Relational model terminology: In a relational schema, each tuple is divided into fields that are properly called what?

Difficulty: Easy

Correct Answer: None of the above

Explanation:

Introduction / Context: Precise terminology is essential in the relational model. A table is a relation, rows are tuples, and columns are attributes. Confusing these terms leads to miscommunication when designing schemas, writing SQL, or discussing normalization.

Given Data / Assumptions:

  • The question asks for the proper name of the fields that subdivide a tuple.
  • Standard relational terms: relation (table), tuple (row), attribute (column), domain (set of allowable values of an attribute).
  • “Attribute” is not listed among the answer choices.

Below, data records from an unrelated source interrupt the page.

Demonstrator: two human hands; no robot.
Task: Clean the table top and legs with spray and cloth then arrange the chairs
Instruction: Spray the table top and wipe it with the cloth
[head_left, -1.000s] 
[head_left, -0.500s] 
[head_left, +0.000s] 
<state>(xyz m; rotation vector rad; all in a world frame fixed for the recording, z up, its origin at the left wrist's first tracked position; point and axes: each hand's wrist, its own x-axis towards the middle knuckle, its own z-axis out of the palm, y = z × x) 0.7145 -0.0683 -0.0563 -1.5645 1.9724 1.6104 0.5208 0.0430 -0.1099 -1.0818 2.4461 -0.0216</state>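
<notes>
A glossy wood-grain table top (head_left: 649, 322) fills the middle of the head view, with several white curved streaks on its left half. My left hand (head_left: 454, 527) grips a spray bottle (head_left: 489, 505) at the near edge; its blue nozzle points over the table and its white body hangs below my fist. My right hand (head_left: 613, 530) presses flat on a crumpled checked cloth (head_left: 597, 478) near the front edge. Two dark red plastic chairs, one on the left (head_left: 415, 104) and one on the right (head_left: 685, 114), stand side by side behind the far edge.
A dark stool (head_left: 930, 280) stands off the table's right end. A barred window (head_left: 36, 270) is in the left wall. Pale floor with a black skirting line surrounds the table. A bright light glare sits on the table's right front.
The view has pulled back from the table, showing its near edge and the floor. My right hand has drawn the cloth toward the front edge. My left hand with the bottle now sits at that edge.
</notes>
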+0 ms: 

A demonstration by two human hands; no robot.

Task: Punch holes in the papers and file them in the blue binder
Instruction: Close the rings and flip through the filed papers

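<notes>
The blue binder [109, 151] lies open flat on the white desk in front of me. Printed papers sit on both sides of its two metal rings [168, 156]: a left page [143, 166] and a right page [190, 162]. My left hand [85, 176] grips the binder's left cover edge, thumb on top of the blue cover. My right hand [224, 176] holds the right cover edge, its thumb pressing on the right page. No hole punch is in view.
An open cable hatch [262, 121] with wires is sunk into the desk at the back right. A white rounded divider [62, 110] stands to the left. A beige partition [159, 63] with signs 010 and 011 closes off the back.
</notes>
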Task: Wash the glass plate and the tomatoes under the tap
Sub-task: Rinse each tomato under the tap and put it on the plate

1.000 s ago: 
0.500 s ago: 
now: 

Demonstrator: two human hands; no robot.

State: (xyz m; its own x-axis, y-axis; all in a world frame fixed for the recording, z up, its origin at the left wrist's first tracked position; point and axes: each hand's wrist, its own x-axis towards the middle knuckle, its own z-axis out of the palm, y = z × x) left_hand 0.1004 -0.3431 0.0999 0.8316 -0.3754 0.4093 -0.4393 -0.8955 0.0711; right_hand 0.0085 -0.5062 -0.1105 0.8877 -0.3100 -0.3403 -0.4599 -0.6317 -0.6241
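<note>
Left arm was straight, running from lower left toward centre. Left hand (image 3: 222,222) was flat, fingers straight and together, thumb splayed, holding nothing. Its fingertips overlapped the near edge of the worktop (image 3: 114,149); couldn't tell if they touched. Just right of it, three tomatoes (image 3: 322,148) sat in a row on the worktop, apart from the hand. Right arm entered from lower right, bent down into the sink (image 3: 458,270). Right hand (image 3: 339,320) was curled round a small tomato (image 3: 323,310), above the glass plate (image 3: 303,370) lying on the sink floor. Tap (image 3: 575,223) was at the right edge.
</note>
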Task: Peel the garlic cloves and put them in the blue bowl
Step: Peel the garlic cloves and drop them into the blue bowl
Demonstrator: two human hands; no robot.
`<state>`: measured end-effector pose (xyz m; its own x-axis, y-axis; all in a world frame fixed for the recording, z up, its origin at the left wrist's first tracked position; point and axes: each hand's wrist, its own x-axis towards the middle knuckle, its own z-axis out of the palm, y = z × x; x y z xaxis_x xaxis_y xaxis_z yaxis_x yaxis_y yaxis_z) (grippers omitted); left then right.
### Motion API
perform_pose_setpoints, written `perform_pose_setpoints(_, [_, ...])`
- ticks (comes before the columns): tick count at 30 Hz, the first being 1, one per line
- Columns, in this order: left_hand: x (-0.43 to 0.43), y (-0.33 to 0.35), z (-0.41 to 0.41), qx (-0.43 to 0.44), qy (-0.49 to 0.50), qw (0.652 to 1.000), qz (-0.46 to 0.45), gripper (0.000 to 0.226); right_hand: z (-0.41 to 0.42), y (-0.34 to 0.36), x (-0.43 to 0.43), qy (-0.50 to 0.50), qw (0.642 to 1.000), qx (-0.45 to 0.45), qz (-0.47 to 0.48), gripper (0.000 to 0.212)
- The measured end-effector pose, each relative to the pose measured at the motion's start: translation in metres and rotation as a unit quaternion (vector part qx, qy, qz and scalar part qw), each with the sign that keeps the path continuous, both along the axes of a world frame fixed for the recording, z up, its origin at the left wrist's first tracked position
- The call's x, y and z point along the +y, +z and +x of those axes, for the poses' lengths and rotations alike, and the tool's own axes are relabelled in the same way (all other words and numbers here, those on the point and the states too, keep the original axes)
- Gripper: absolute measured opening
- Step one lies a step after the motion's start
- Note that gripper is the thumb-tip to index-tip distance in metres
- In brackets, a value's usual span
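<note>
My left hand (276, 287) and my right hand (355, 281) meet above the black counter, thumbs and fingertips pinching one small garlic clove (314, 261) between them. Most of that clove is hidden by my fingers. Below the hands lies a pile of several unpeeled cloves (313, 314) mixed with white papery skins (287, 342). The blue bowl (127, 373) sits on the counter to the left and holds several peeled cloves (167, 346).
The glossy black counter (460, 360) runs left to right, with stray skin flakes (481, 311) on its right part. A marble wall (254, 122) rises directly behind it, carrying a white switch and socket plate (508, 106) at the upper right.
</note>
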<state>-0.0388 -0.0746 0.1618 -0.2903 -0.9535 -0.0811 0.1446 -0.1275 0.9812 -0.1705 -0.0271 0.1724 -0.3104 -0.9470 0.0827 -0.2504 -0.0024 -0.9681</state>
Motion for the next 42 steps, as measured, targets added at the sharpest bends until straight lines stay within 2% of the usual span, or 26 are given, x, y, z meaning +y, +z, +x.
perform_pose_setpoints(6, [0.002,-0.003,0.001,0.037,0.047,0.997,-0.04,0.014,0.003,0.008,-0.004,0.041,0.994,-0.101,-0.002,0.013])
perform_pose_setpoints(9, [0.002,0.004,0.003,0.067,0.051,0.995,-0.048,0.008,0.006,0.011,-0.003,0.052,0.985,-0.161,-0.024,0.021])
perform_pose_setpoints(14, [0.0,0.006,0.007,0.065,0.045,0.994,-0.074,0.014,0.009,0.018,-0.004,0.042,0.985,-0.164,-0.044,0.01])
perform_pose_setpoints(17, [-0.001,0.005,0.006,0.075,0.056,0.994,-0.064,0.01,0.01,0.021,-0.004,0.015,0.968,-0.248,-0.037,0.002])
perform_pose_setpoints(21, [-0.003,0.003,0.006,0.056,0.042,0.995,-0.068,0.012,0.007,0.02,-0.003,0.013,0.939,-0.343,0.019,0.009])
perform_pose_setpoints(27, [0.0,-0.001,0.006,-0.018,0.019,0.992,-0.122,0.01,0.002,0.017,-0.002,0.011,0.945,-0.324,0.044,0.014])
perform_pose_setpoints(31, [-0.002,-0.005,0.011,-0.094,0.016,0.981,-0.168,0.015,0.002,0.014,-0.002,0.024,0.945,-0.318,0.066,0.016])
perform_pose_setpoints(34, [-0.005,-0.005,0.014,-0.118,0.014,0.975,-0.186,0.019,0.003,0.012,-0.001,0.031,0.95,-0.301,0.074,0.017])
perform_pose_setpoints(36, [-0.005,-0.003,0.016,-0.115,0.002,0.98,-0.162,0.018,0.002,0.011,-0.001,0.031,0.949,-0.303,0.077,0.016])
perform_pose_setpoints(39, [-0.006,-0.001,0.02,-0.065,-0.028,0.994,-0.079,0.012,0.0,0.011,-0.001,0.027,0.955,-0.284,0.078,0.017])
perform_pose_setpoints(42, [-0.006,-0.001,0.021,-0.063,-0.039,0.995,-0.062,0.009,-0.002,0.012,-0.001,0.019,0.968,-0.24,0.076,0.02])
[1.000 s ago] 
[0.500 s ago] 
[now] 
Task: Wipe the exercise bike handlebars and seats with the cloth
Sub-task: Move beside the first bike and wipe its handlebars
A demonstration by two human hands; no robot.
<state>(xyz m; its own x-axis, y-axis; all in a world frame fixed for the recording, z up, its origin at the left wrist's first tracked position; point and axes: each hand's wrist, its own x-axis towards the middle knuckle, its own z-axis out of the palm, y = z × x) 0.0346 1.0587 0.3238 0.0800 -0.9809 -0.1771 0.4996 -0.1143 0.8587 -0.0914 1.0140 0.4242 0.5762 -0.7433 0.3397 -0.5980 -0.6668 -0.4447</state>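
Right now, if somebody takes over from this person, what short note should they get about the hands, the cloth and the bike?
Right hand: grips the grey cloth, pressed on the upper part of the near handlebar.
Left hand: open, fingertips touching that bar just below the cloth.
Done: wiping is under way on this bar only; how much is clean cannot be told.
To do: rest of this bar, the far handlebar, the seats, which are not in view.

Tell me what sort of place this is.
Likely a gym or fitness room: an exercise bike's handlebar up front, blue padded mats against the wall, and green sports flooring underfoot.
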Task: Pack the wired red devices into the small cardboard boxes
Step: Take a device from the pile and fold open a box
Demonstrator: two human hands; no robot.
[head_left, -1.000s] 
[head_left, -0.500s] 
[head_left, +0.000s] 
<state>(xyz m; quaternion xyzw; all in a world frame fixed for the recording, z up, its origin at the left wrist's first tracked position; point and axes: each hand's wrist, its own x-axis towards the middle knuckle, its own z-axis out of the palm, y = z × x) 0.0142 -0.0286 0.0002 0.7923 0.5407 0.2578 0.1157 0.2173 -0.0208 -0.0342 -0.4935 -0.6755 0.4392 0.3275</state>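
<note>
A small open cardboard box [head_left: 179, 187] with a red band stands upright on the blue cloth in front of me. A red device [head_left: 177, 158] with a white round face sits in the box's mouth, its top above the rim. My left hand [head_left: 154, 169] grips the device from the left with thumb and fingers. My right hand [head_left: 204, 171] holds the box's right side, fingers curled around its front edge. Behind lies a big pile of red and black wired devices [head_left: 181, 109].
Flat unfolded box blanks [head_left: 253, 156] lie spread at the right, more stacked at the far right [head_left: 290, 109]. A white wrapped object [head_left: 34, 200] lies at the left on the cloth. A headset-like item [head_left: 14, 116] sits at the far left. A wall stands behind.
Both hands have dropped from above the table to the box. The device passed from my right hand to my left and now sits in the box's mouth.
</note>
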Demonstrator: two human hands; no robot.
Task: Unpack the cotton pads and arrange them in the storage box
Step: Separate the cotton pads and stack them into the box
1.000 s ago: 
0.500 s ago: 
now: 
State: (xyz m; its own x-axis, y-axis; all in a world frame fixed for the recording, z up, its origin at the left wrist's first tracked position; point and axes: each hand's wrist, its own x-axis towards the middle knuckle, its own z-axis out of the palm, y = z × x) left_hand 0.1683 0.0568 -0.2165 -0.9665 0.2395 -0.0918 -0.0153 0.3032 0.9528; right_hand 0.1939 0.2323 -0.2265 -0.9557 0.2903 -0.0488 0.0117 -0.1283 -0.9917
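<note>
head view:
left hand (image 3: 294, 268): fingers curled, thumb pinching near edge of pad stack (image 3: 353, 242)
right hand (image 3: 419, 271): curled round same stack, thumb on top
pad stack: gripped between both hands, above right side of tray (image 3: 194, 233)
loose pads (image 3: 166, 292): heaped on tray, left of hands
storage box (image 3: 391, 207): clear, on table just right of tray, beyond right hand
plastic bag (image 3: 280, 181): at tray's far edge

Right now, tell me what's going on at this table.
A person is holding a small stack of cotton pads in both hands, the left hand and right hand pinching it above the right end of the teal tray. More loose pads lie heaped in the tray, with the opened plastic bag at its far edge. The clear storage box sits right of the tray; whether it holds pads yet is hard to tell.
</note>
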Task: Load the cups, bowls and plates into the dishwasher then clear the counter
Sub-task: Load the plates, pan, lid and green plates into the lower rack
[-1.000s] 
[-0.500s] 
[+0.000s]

Concept / Approach: In the relational model: a relation is a set of tuples; each tuple has components corresponding to attributes; each attribute draws its values from a domain. Therefore, the correct term for “fields” of a tuple is attributes. Since “attributes” is missing, the best choice is “None of the above.”

Step-by-Step Solution: Map table → relation; row → tuple; column/field → attribute.Check options: relation (wrong granularity), domain (value set, not the field itself), queries (unrelated).Because “attribute” is absent, select “None of the above.”Confirm consistency with relational terminology.

Verification / Alternative check: Intro database texts define attribute as a named column of a relation; the domain is the permissible set of values for that attribute. This validates the reasoning.

Why Other Options Are Wrong: Relations: the whole table, not a field within a tuple.

Domains: value sets, not the fields themselves.

Queries: operations over relations, not structural components.

All of the above: mutually inconsistent and incorrect.

Common Pitfalls: Calling columns “domains.” A domain constrains a column but is not the column.